This article was originally published here
Brain Behav. 2021 Oct 17:e2384. doi: 10.1002/brb3.2384. Online ahead of print.
INTRODUCTION: The COVID-19 pandemic is a global health emergency resulting in widespread death and substantial disruption to daily life. Previous research has shown that novel disease outbreaks are associated with high stress levels and sleep impairments that lead to neuropsychiatric consequences. Therefore, it is vital to study both stress and protective factors such as coping and resilience that may hinder or help sleep quality during the COVID-19 pandemic. Further, as gender disparities exist in sleep quality, it is important to understand the relationship between pandemic-related stress, coping strategies, resilience, and sleep in bothgenders during the COVID-19 pandemic.
METHODS: Our study examined how gender, stress, coping, and resilience were associated with sleep cross-sectionally during the COVID-19 pandemic in a representative sample of US adults (N = 393).
RESULTS: Consistent with many recent studies, we found that worsened sleep quality in women compared to men persisted during the COVID-19 pandemic.

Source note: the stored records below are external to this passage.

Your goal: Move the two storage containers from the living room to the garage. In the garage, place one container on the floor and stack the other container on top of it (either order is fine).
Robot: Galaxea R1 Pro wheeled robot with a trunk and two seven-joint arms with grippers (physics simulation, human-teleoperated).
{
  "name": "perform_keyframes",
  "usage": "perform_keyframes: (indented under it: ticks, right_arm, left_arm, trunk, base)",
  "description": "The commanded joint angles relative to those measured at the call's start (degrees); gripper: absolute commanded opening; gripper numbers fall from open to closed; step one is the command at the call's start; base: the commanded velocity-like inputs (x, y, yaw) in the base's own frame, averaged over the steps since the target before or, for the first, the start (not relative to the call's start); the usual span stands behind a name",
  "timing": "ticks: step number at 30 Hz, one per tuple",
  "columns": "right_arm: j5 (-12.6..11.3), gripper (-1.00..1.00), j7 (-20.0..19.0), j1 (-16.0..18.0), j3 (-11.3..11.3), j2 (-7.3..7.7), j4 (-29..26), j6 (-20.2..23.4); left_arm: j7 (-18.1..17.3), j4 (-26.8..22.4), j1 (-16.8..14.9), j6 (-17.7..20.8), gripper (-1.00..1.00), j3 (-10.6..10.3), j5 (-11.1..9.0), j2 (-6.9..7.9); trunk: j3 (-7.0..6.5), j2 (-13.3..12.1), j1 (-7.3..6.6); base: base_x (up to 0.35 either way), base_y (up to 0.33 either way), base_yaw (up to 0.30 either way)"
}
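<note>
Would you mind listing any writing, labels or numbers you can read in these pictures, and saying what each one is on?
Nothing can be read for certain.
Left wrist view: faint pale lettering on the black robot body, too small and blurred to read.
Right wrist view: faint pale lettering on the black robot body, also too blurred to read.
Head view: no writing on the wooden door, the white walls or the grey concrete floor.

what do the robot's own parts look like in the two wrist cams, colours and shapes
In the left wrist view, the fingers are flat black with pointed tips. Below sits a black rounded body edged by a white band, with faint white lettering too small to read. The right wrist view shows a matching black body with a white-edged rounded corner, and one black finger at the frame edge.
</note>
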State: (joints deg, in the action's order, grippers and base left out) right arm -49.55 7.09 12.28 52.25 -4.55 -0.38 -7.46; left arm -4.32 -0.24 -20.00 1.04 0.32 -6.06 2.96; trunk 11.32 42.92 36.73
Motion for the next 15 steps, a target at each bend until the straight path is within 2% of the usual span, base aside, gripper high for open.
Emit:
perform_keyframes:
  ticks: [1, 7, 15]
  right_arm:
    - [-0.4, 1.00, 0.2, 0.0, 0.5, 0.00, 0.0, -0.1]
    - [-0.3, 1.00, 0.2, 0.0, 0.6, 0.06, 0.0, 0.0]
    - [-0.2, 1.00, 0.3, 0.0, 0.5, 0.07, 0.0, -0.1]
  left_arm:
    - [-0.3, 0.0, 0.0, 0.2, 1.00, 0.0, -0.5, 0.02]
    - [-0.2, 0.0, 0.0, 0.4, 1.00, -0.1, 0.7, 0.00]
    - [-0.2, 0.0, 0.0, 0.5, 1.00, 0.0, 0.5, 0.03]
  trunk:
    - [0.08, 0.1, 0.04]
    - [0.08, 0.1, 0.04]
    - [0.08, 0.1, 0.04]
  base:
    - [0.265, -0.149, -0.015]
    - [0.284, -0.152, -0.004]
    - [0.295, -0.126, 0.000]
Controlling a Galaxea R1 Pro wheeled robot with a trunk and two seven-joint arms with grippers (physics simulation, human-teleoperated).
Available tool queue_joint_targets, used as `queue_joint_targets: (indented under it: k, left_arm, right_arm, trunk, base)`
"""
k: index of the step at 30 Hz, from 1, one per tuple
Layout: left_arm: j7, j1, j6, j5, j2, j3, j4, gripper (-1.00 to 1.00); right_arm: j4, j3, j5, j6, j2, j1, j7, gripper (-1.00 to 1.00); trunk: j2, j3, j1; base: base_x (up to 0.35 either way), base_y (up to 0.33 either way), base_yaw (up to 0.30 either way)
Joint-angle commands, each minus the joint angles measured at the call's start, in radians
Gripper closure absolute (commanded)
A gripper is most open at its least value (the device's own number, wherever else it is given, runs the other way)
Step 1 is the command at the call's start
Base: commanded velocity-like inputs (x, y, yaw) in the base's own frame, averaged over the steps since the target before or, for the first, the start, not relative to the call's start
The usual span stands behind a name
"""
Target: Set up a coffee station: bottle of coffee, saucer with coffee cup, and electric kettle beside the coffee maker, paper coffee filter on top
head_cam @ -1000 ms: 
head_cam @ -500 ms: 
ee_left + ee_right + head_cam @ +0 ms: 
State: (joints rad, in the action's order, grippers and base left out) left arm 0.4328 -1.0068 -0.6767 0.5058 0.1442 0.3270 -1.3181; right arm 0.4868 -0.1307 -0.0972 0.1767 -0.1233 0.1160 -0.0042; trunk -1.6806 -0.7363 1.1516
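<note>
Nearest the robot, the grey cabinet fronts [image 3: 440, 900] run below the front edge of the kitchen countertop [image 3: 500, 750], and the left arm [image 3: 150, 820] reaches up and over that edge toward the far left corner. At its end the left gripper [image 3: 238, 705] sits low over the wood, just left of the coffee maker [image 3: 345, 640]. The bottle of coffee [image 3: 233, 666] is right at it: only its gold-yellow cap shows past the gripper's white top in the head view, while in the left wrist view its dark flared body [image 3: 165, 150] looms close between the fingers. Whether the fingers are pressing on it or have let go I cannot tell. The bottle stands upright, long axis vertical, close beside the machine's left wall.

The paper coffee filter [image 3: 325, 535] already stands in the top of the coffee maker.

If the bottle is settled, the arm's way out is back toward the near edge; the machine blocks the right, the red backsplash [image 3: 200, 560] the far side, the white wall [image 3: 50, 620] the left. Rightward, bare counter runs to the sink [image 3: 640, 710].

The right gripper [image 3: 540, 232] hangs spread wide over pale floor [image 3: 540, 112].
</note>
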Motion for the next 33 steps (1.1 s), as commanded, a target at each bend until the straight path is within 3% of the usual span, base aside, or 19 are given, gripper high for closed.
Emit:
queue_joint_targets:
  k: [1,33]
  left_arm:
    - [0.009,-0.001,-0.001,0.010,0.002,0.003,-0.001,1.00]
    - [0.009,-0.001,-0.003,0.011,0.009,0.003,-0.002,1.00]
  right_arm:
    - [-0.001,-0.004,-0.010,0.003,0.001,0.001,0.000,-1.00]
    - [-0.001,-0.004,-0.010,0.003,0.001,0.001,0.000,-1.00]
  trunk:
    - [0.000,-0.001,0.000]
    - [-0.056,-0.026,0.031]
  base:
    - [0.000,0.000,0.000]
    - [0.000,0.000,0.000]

Interestingly, pandemic-related stress was not significantly associated with sleep quality, but pandemicrelated coping was associated with sleep independent of robust controls and trait resilience.
CONCLUSIONS: Greater primary control engagement coping was associated with better sleep quality, while involuntary engagement coping was associated with poor sleep quality. Future research should extend the findings with actigraphy and explore ways to enhance beneficial coping and sleep health during pandemics.